> [Requirement]:
Among the records below, how many lines contain "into"? State the number and nothing more.

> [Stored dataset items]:
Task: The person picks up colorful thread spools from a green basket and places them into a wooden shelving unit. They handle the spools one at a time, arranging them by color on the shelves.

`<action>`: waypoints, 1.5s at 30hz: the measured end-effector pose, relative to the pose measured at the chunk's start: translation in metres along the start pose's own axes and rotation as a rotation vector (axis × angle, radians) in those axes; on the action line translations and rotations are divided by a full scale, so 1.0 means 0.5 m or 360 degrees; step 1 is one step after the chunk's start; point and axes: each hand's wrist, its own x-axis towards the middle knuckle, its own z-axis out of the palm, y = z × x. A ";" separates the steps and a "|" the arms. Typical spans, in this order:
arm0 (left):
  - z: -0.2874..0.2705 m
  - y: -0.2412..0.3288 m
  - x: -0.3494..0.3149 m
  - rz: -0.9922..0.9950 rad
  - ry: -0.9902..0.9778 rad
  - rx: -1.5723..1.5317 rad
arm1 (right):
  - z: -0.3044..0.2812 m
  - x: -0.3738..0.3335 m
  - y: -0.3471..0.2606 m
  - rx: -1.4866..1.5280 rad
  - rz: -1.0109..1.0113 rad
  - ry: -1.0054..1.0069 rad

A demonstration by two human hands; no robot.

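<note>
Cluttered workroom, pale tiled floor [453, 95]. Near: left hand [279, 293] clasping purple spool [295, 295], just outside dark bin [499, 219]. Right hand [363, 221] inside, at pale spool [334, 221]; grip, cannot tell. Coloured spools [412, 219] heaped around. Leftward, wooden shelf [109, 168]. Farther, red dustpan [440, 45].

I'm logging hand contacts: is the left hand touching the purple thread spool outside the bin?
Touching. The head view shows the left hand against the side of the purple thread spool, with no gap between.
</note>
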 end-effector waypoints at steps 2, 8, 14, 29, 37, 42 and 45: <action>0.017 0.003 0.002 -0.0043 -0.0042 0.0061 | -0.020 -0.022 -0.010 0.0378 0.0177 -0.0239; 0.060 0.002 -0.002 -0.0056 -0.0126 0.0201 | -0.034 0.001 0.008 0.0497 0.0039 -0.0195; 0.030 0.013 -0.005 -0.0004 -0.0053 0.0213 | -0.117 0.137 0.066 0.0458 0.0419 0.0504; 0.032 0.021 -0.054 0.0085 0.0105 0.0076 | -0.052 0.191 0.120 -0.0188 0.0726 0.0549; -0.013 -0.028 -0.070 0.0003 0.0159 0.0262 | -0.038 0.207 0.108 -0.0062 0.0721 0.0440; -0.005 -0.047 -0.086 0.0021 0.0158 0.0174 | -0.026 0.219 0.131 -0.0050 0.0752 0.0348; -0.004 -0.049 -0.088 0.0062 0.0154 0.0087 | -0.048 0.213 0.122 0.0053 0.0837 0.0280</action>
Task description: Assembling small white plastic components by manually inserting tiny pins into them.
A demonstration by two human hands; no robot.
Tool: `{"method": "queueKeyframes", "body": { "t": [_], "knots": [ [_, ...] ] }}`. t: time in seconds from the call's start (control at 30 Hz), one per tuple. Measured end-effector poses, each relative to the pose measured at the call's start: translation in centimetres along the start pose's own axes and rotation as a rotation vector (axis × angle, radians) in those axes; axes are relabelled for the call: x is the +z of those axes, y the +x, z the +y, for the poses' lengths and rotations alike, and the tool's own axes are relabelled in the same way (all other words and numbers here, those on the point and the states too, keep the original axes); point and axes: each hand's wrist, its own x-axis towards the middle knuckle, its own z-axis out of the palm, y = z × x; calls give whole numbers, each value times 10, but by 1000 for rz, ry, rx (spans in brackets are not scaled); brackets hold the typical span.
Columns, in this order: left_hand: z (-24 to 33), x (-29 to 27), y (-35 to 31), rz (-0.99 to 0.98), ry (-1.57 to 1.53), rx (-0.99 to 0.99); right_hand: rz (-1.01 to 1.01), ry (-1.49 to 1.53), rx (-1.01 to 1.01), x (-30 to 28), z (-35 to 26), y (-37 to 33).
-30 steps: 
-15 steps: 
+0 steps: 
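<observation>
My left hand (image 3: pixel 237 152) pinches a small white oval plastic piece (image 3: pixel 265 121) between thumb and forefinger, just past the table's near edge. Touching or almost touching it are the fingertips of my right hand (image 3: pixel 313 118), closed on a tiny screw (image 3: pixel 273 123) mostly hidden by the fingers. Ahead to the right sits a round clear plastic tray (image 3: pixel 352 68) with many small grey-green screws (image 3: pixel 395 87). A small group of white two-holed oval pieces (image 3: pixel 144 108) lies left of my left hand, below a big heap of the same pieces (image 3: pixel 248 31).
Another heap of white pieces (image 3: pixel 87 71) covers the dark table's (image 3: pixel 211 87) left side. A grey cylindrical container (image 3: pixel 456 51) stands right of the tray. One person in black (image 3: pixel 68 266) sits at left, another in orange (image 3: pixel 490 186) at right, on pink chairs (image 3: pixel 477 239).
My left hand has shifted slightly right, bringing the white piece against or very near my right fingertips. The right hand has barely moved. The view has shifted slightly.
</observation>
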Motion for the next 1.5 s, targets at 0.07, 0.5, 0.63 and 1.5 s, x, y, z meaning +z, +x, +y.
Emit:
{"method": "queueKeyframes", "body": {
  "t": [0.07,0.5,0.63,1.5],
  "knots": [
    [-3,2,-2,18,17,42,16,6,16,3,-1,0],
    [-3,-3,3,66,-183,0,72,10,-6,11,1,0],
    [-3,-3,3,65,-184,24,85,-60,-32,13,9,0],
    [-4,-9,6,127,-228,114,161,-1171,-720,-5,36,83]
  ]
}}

> [Solved exercise]:
2